Пашка включил передачу, и битком набитая «Волга», переваливаясь на кочках, поползла по проселочной дороге.
В Москве были в восемь вечера, продравшись сквозь страшный ливень, заставший их в районе МКАД. Но когда Пашка припарковал «Волгу» у подъезда, дождь уже кончился и лишь вяло постукивал по ветровому стеклу.
– Ну, шелупонь, вы живы там? Не задохлись?
– Живы, – мрачно ответил голос Атаманова. – Снимайте с меня этот БТР, ни вздохнуть, ни охнуть… Чего ржешь, придурок, отваливайся! Фу-у-у… Да вылезайте уже, девчонки!
– Когда можно будет Нютке позвонить? – первым делом поинтересовалась Юлька, выскакивая под дождик.
– Да хоть сейчас, – пожал плечами Пашка. – К кому пойдем?
– Можно к нам, – предложила Натэла. – Мама на спектакле, папа на работе, братья в Сухуми улетели.
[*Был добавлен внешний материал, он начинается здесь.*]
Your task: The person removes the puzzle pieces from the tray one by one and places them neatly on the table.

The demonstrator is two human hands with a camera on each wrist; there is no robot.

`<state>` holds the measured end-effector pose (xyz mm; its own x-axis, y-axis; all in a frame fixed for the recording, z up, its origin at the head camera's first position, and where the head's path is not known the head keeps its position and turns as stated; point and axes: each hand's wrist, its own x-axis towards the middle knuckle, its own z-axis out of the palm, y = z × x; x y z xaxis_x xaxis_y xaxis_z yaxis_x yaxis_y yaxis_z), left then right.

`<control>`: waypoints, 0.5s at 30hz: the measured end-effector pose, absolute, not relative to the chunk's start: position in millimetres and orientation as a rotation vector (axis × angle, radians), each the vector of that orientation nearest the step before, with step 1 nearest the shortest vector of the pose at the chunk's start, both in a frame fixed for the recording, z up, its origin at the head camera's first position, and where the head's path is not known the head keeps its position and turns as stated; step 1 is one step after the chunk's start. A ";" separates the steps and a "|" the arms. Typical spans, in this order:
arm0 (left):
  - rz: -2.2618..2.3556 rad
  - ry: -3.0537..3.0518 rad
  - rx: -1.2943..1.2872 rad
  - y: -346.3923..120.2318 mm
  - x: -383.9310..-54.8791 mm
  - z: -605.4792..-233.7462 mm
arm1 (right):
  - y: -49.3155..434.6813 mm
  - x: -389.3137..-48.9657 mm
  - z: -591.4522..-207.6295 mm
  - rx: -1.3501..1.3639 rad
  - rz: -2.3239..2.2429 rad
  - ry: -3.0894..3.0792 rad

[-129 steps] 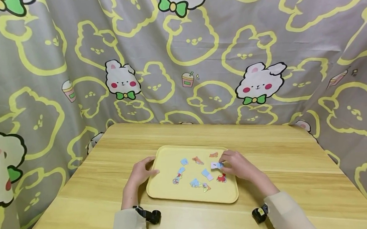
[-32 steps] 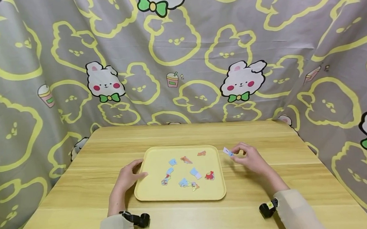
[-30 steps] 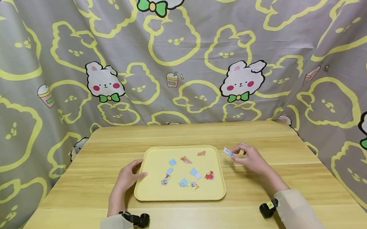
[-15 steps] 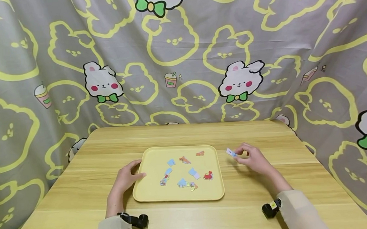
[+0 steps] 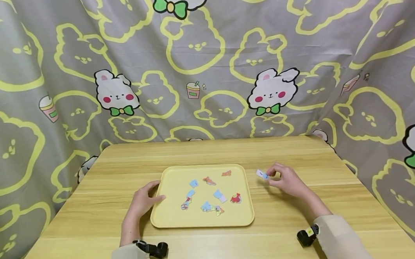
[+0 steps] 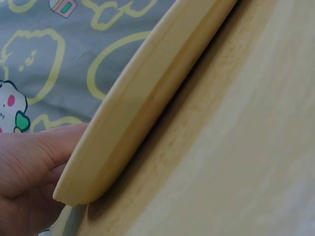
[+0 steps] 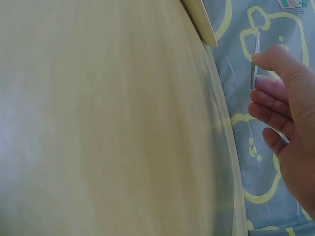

Я в пятницу от расстройства кучу пахлавы напекла, может, бабушка еще не все съела…
– От какого расстройства? – напрягся Атаманов, которому девчонки из осторожности ничего не рассказали о своем конфликте с «трудихой».
Натэла, которая никогда не умела качественно врать, поспешила юркнуть в подъезд. Подруги побежали за ней. Пашка и мальчишки задержались, вытаскивая из багажника тяжелые мешки с картошкой и сумку с мечами.
– Ой, у бабушки гости… – разочарованно сказала Натэла, входя в темную прихожую.